By Mario Lotmore | Lynnwood Times Staff
Olympia, Wash., March 6, 2021 – Today the Washington state Senate narrowly passed SB 5096 to impose a 7% capital tax on the sale of stocks, bonds, and other high-end assets in excess of $250,000 for both individuals and couples. Those persons who profit more than $250,000 in the sale of their business and if that business makes more than $10 million per year, it is also subject to capital gains tax.
The final vote was 25-24 in the Democrat majority chamber with all twenty Republican Senators and four Democrat Senators voting against, but it was not enough to defeat the measure.
The Democrat Senators who broke ranks with their party were: Sen. Annette Cleveland (LD49 – Vancouver), Sen. Steve Hobbs, (44LD – Lake Stevens), Sen. Mark Mullet (5LD – Issaquah), and Sen. Tim Sheldon (35LD – Potlatch).
“Our hardworking Washington families are ready for us to reform and rebuild our tax code,” said Democratic Sen. June Robinson (LD38 – Everett), the bill’s primary sponsor.
Key leaders in the Senate Republican Caucus reacted strongly after the Senate’s Democratic majority approved legislation to create what they call a state income tax, despite knowing an income tax has been unconstitutional in Washington since 1932.
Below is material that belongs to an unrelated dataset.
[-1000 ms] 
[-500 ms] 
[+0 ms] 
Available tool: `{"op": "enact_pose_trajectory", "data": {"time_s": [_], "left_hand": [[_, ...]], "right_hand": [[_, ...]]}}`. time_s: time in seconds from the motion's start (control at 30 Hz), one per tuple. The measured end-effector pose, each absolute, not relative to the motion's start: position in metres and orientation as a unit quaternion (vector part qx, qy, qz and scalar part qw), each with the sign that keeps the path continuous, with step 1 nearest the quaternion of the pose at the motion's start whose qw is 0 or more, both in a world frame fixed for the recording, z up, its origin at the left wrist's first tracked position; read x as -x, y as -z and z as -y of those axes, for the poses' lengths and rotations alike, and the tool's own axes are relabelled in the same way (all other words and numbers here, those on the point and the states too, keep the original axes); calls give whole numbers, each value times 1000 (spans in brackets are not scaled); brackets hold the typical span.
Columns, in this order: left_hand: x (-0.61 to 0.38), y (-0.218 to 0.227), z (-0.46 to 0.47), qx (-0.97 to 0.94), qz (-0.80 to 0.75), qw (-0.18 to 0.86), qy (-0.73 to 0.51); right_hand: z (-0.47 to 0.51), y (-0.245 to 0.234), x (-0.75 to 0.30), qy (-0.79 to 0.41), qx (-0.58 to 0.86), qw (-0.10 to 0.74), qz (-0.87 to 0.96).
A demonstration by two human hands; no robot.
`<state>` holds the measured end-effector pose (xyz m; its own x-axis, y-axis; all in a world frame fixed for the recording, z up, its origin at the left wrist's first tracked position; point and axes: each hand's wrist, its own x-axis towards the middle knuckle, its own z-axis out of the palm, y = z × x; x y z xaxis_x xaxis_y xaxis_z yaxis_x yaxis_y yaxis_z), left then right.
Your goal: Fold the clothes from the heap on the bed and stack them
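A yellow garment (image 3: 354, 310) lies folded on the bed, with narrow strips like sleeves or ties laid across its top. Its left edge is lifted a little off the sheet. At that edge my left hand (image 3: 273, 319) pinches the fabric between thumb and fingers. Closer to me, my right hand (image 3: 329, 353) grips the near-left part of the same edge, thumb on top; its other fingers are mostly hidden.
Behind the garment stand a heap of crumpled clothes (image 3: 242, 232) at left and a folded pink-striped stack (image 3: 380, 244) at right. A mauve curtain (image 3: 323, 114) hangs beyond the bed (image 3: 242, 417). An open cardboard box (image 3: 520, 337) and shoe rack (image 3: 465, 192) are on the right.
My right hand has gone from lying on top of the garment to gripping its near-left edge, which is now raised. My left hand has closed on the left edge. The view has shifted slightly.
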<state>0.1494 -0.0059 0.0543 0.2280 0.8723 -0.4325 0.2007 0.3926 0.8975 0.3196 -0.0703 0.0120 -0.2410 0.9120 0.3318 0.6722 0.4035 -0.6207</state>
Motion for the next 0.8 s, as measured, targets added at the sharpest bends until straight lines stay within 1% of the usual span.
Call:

Since 1934, Washington voters have rejected 10 attempts to enact an income tax, either through amending the state constitution or a citizen initiative. If Senate Bill 5096 becomes law as passed today, on a 25-24 vote, voters will have to mount a challenge by qualifying a referendum themselves. A proposal to send the bill directly to the November ballot as a referendum was among all 15 Republican amendments rejected by the Democratic majority.
“There is absolutely no budgetary justification for any new taxes this year – especially not after billions and billions of federal dollars have been injected into our state over the past year, with the prospect of at least $4 billion more coming this month,” said Sen. Lynda Wilson, R-Vancouver, Republican Leader, Senate Ways and Means Committee.”
She continued, “We’ve seen the emails revealing that the strategy behind this bill is to get a state income tax in front of the current Supreme Court, with the hope that it will be found constitutional. Should that happen, it’s a foot in the door toward imposing a full-blown income tax that would hit countless more people down the line.”
Retirement accounts, real estate, farms and forestry would be exempt from the proposed tax. The measure now heads to the Democratic majority House for vote. If approved it would take effect Jan. 1, 2022 and is expected to bring in about $500 million a year.